Stored data entries
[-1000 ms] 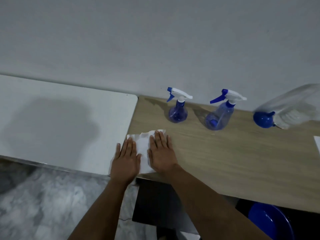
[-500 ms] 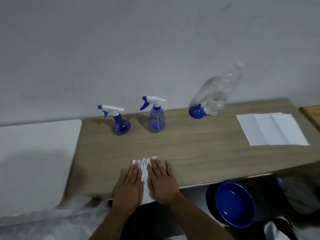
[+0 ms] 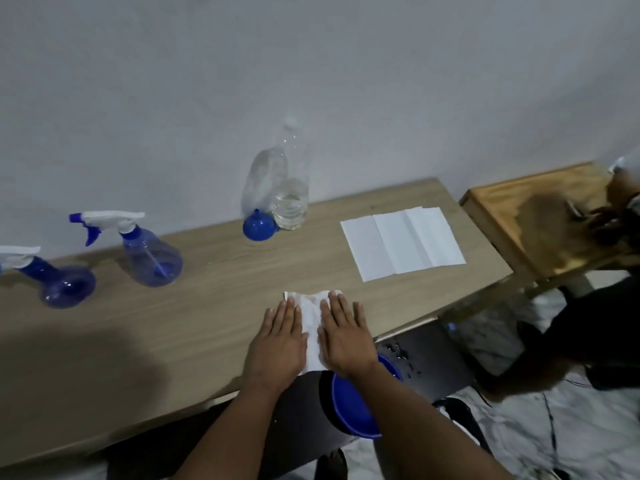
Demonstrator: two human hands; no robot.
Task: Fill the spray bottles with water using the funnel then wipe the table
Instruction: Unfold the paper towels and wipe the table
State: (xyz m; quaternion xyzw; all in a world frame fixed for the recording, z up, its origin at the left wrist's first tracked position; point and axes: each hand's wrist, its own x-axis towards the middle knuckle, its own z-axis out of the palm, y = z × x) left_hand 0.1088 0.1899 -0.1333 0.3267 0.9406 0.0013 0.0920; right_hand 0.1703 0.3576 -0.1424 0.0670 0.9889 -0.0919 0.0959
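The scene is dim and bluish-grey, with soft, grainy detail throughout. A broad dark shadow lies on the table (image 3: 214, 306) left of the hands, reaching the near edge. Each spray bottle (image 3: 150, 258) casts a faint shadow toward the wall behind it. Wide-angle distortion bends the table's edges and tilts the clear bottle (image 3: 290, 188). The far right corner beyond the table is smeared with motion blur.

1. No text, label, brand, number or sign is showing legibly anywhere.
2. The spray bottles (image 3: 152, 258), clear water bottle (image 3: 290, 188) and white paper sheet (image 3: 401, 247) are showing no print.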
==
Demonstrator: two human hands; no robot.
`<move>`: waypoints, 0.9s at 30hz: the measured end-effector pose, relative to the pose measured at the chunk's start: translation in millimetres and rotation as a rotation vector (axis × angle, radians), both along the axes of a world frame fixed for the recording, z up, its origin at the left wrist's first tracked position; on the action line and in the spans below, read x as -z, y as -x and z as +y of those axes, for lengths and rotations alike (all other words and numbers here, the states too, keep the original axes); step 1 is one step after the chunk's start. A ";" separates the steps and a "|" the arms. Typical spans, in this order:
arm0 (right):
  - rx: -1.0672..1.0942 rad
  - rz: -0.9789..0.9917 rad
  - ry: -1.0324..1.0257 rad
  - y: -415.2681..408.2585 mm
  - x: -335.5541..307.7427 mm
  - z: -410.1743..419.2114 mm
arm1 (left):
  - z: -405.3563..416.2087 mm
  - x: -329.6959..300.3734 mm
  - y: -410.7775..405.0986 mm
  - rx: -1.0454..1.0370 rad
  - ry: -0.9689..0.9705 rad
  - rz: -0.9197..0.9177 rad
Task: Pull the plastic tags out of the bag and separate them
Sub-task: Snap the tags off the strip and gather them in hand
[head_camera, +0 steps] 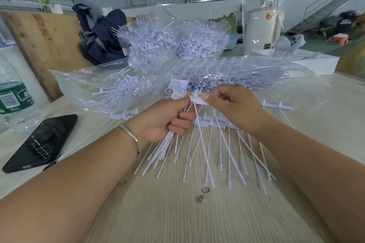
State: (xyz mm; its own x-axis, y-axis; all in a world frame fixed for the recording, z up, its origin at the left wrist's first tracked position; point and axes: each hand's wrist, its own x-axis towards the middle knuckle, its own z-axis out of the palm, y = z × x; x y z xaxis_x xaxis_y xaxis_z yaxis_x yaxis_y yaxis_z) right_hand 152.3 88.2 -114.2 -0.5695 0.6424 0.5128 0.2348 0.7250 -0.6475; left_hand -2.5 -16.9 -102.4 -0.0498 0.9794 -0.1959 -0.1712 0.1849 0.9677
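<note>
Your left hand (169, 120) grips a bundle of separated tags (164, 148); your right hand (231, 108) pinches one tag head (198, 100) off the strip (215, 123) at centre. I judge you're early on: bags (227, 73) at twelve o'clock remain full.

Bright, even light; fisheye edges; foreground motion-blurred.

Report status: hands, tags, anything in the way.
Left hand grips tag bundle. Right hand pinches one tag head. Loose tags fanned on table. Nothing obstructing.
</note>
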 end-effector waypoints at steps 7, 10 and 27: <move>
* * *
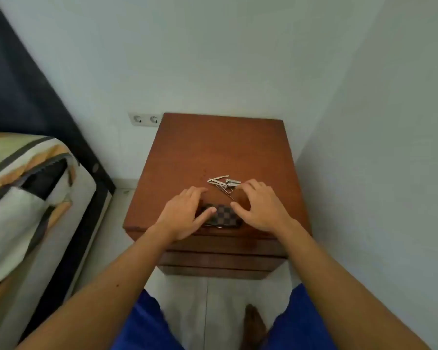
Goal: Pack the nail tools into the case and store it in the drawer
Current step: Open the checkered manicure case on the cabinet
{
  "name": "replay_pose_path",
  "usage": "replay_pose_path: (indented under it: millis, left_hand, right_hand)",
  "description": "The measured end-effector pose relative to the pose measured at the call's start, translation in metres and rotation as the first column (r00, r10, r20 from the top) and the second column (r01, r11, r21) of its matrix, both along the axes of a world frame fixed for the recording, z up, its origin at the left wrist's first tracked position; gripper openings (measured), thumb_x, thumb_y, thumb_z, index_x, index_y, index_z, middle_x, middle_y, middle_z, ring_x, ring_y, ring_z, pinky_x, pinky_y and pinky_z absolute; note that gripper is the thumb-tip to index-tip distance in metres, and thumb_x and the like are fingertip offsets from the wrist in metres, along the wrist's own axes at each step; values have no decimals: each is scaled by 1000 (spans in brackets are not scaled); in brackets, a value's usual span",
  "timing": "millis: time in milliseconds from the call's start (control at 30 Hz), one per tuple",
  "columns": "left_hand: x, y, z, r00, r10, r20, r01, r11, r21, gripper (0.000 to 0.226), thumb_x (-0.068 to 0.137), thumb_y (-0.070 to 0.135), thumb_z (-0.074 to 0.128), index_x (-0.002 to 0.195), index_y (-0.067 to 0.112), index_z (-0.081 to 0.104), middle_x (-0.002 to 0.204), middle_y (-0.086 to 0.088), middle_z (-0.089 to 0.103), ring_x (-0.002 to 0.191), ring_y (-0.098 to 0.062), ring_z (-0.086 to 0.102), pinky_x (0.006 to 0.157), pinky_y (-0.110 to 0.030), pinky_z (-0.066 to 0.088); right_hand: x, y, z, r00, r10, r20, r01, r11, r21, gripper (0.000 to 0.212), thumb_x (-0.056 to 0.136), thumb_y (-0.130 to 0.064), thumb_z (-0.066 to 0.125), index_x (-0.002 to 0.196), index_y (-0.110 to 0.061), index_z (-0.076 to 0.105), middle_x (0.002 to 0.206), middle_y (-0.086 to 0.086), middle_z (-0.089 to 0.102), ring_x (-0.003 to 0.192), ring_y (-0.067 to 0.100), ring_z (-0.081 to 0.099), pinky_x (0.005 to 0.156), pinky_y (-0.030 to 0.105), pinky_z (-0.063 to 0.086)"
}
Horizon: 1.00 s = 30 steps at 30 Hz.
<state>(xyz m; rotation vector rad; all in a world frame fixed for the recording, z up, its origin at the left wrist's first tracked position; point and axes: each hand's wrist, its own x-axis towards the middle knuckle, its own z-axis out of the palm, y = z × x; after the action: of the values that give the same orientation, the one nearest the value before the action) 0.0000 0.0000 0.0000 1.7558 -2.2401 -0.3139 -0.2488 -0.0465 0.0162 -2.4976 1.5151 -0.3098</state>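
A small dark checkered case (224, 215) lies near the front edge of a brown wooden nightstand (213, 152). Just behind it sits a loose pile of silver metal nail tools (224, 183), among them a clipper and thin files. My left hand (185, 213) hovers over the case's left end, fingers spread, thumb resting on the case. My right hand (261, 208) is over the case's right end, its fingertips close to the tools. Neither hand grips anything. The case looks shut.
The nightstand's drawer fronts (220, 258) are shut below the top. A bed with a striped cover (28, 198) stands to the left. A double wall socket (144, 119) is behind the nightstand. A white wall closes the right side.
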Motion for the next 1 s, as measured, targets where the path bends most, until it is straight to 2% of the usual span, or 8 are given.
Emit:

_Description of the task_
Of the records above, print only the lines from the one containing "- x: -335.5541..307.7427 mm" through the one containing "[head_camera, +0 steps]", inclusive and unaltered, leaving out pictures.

_Result_
  - x: -335.5541..307.7427 mm
  - z: -410.1743..419.2114 mm
arm1 (left):
  - z: -405.3563..416.2087 mm
  - x: -329.6959..300.3734 mm
  - y: -410.7775..405.0986 mm
  - rx: -1.0454..1.0370 rad
  - ry: -0.9689..0.9705 rad
  - rz: -0.9197..0.9177 rad
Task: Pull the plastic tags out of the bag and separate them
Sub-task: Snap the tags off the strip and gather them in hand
[head_camera, +0 steps] 

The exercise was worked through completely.